Già a partire dagli anni ’90 si è notato che l’insorgenza della condizione patologica di depressione in pazienti affetti da malattie infiammatorie croniche, anche su base auto-immune ‒come il lupus eritematoso o l’artrite reumatoide‒ è in grado di peggiorarne la sintomatologia, così come la presenza di un aumentato numero di fattori proinfiammatori può aggravare sintomi depressivi come i disturbi del sonno e la difficoltà di concentrazione.
Perché questa scoperta è importante?
Perché la depressione, oltre a essere difficile da riconoscere e diagnosticare, è tra le patologie con più alta incidenza di recidive, tendenza alla cronicizzazione e difficoltà nell’individuazione di una terapia risolutiva, fermo restando che all’approccio farmacologico nella maggior parte dei casi andrebbe affiancato un supporto psicoterapeutico.
L’evidenza di una relazione diretta tra stato infiammatorio –cerebrale o non‒ e depressione maggiore ha dato il via a numerosi studi, tuttora in corso, che prevedono di affiancare alla terapia farmacologia classica un farmaco aniinfiammatorio.
I risultati fanno ben sperare, anche se gli studi condotti finora non sono stati protratti per un tempo sufficiente da valutarne il rapporto rischio/beneficio a lungo termine.

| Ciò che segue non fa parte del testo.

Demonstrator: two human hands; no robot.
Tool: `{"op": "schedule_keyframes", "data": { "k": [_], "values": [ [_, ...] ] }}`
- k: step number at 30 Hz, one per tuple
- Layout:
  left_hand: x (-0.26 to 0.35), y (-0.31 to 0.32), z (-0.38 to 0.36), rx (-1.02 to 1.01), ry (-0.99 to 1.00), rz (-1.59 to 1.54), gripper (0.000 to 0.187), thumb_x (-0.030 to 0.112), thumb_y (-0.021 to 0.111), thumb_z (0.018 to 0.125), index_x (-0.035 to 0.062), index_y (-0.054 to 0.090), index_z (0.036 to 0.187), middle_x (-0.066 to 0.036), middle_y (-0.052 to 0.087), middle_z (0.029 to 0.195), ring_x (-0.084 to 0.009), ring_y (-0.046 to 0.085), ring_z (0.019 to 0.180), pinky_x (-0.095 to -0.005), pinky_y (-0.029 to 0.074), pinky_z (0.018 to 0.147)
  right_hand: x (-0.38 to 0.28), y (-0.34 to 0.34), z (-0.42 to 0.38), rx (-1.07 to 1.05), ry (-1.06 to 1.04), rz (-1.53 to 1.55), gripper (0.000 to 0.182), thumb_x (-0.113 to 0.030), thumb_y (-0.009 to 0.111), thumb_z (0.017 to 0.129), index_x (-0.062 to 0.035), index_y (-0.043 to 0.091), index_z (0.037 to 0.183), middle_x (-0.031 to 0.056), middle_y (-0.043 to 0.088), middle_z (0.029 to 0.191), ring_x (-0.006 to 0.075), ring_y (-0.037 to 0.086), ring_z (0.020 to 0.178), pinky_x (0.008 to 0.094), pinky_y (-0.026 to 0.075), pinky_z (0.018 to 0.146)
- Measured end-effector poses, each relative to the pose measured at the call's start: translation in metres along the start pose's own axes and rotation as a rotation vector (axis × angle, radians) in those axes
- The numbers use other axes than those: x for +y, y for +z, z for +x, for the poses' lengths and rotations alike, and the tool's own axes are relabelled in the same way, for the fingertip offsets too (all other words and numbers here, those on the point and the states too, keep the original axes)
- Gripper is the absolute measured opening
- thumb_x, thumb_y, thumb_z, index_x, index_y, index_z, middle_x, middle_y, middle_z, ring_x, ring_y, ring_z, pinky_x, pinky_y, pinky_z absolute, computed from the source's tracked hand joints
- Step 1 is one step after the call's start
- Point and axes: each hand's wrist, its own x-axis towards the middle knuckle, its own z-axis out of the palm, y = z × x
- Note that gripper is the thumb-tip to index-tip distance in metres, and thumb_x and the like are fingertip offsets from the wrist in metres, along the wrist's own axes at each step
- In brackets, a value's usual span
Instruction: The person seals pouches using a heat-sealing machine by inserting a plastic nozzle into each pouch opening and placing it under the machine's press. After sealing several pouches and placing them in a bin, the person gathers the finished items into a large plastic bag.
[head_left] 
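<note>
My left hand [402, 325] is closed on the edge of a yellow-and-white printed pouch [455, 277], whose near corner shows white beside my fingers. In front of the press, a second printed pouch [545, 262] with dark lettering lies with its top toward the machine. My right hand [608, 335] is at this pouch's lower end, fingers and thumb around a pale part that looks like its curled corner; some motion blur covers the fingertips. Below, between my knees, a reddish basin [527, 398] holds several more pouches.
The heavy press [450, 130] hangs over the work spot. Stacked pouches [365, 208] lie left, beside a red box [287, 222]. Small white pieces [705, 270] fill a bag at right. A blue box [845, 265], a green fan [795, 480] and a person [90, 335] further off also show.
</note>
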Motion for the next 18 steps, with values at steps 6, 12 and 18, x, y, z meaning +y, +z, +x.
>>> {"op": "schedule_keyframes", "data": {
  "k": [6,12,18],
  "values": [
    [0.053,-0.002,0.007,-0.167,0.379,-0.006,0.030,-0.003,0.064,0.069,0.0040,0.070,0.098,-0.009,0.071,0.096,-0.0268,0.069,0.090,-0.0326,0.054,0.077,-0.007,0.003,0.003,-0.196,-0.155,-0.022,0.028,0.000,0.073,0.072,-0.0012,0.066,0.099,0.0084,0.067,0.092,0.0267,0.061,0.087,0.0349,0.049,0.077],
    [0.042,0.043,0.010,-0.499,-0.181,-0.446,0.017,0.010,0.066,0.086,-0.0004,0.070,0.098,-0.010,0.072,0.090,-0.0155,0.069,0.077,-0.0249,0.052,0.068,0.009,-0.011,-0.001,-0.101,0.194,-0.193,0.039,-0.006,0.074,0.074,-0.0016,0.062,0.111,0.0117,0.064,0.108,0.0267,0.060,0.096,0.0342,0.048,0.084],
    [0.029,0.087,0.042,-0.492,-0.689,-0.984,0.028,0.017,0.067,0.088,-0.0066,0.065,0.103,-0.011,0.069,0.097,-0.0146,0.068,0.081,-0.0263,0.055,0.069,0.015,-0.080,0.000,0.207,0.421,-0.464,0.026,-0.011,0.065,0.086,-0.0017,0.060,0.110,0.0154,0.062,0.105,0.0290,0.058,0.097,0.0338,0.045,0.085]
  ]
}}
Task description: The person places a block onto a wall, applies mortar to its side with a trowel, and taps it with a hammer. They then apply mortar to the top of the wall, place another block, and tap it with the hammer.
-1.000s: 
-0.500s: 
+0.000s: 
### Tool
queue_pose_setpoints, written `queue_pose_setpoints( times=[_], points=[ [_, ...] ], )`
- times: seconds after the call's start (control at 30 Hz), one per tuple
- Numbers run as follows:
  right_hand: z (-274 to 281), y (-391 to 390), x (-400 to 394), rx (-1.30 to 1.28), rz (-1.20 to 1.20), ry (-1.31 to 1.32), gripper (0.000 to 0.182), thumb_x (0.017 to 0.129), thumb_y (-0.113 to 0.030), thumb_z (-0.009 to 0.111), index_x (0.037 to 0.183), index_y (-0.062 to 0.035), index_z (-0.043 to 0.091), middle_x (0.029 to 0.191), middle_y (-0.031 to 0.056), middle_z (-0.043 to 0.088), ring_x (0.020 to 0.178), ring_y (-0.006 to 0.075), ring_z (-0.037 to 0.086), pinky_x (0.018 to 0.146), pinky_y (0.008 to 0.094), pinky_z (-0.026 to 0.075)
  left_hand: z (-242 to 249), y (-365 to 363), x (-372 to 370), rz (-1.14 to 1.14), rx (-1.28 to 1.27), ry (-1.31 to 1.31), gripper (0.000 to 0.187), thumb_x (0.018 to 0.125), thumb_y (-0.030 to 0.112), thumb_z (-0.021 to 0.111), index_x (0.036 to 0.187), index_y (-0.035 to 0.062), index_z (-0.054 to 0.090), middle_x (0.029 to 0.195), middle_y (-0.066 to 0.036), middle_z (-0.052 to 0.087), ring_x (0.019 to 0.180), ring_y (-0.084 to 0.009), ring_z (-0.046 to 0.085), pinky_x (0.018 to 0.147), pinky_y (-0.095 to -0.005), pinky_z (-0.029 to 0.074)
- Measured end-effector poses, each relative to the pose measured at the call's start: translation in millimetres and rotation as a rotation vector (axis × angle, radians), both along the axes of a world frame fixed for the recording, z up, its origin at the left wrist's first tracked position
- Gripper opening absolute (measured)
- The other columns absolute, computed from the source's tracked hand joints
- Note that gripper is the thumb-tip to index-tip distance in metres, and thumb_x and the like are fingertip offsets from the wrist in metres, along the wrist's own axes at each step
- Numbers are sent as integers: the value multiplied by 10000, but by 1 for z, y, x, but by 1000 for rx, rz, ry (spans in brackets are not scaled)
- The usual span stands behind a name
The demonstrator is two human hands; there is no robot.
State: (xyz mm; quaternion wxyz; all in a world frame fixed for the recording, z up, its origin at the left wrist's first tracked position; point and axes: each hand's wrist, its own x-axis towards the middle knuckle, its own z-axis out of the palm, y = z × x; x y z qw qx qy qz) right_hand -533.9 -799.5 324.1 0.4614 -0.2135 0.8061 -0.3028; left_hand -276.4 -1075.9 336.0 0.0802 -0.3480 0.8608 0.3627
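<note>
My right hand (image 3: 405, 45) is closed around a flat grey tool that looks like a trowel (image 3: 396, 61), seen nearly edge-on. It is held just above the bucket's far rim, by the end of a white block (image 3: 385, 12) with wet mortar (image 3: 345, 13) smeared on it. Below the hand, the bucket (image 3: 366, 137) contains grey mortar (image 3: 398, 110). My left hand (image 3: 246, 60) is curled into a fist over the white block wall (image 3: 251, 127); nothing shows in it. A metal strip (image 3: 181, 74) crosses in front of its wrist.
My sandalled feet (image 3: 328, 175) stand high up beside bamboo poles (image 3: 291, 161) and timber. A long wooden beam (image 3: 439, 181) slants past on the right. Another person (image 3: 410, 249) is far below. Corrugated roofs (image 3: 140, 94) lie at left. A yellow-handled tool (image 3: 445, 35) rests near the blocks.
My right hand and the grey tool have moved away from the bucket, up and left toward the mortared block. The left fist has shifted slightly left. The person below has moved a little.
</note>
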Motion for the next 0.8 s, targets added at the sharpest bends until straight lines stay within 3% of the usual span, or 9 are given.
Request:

Tuttavia questo ci porta a un’altra considerazione.
Siccome conosciamo l’eziologia dello stato infiammatorio dell’organismo e sappiamo che questo è strettamente correlato a uno stato di malessere del sistema immunitario e peggiora in concomitanza di situazioni di stress prolungato, è chiaro che non mi resta che continuare a ribadire quello che, per un motivo o per l’altro, vi dico quasi ogni settimana: prendiamoci cura di noi stessi, pratichiamo attività che ci fanno stare bene, frequentiamo persone che hanno influenza positiva sulla nostra vita, usiamo il cibo come una medicina.
Sono ripetitiva?
Sarà, ma il contatto con i malati e le malattie mi dimostrano giorno dopo giorno che è così.